RevenueScope は、この見比べを肩代わりします。流入をチャネル別に分け、botを除いたうえで、価格を変えた前後の訪問あたり売上(RPS)と客単価(AOV)を、同じ画面でそろえて見られるようにします(表示はデモデータ)。どのチャネルで価格変更が効いたかを、売上総額に紛らせず確かめられます。

チャネルRPS(変更前 → 変更後)AOV(変更前 → 変更後)
検索¥240 → ¥300¥5,600 → ¥6,300
メルマガ¥420 → ¥510¥6,400 → ¥7,100
SNS¥150 → ¥149¥5,200 → ¥5,200

この表の読みどころは2つです。1つは、検索とメルマガでは価格変更後にRPSもAOVも伸びており、価格に納得して買うチャネルでは値づけが効いていること。もう1つは、SNSが横ばいで、ここは価格でなく見せ方や別の打ち手で動かすべきと分かることです。チャネルをまとめた売上総額だけ見ていたら、この差は埋もれます。さらに、最後のクリックだけに売上をつける見方から、最初のきっかけや途中の経路にも配分する見方へ切り替えて、同じ売上を別の角度から見比べることもできます。

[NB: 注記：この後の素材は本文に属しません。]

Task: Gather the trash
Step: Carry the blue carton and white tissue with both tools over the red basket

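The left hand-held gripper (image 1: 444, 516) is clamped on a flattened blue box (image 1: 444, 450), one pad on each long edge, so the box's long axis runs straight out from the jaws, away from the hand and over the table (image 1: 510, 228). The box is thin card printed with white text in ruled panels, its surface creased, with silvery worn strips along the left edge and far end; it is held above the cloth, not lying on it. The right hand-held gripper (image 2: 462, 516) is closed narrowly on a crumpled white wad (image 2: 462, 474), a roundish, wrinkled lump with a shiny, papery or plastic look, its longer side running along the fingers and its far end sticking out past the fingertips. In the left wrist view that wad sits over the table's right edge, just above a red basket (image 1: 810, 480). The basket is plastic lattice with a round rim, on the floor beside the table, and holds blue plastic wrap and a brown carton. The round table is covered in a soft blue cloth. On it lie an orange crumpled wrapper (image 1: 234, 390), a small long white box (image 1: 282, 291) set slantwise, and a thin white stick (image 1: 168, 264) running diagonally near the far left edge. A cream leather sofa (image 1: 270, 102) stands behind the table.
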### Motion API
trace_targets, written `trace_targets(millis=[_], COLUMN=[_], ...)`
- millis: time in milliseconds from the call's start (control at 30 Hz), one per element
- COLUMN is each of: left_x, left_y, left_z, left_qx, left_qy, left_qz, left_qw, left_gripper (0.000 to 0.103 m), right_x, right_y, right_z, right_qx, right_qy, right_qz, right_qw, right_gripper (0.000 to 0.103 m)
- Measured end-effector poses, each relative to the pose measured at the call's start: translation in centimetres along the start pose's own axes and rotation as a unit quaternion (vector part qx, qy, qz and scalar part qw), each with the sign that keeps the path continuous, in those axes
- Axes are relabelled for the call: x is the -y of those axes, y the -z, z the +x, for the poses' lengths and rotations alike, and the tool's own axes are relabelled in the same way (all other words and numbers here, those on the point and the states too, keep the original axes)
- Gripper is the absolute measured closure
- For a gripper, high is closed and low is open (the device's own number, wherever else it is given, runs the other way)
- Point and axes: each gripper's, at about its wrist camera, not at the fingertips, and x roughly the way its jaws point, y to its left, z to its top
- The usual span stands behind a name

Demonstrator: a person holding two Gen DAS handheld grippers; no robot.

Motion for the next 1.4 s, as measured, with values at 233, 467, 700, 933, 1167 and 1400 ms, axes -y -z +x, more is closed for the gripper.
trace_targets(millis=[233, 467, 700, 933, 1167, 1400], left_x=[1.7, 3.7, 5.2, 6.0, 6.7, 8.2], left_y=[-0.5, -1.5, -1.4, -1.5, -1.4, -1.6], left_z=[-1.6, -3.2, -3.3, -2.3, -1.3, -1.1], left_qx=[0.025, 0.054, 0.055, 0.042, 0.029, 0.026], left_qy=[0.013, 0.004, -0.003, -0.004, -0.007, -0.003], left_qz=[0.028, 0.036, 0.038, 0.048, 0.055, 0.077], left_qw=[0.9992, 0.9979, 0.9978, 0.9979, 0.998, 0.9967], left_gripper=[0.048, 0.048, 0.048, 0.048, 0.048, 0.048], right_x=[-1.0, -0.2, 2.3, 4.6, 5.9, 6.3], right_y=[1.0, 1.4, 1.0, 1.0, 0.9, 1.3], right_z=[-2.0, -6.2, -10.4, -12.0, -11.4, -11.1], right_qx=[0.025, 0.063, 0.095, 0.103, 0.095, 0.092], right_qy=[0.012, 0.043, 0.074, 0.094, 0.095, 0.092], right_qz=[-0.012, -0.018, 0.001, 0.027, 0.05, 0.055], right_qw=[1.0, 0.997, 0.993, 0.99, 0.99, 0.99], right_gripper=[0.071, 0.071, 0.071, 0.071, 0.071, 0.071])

ひとつ、はっきりさせておきます。RevenueScope が肩代わりするのは、価格判断の材料を整えるところまでです。粗利や利益率、LTV(顧客生涯価値)、在庫は計算しません。これらは会計や原価管理の側で持つ数字で、RevenueScopeが扱うのは売上・RPS・AOV・購入率・セッション数とそのチャネル別の分解です。だから「価格を上げれば利益が増える」と保証するものではなく、上げ下げの効果がチャネルごとにどう出たかを見せて、次の値づけ判断を助ける道具です。最終的にどの価格にするかを決めるのは、あなたです。

よくある質問#

Q. 価格はコスト基準と価値基準のどちらで決めるべきですか?

A. 両方です。コスト基準で「これ以下では赤字」という最低ラインを引き、価値基準で「ここまでは払ってもらえる」という上限を狙います。競合基準は、その間の相場を知る材料にします。どれか1つでなく、3つを重ねて最終価格を決めるのが実務です。

Q. 値上げをすると顧客が離れませんか?

A. 一部は離れます。大切なのは、離れた数より残った顧客の利益です。少し値上げして販売数がわずかに減っても、多くの場合、利益は増えます。まず一部の商品でテストし、利益の変化を確認してから広げます。

Q. 価格を変えたあと、効果はどの数字で確かめればいいですか?

A. 売上総額だけで判断しないことです。売上はその月の集客でも動くので、価格の効果は集客に紛れます。チャネル別に、変更前後の訪問あたり売上(RPS)と客単価(AOV)をそろえて見比べ、どのチャネルで効いたかを確かめます。考え方は簡単ですが、価格を動かすたびに毎回続けるのは重い作業です。

まとめ#

価格は、売上と利益を最も大きく動かすレバーです。コスト基準で最低ラインを引き、競合基準で相場を押さえ、価値基準で上限を狙う。この重ね方が基本で、値づけの自由度は業種で違っても、価値の伝え方を見直せば値下げに頼らず利益を伸ばせます。

ただ、決め方をそろえるだけでは半分です。価格を変えたら、売上総額でなく、チャネル別の訪問あたり売上(RPS)と客単価(AOV)で効果を切り分ける。そうして初めて、どのチャネルで価格変更が効いたかが分かり、次の値づけを勘でなく自社の数字で選べます。これが、感覚に頼らないプライシングの進め方です。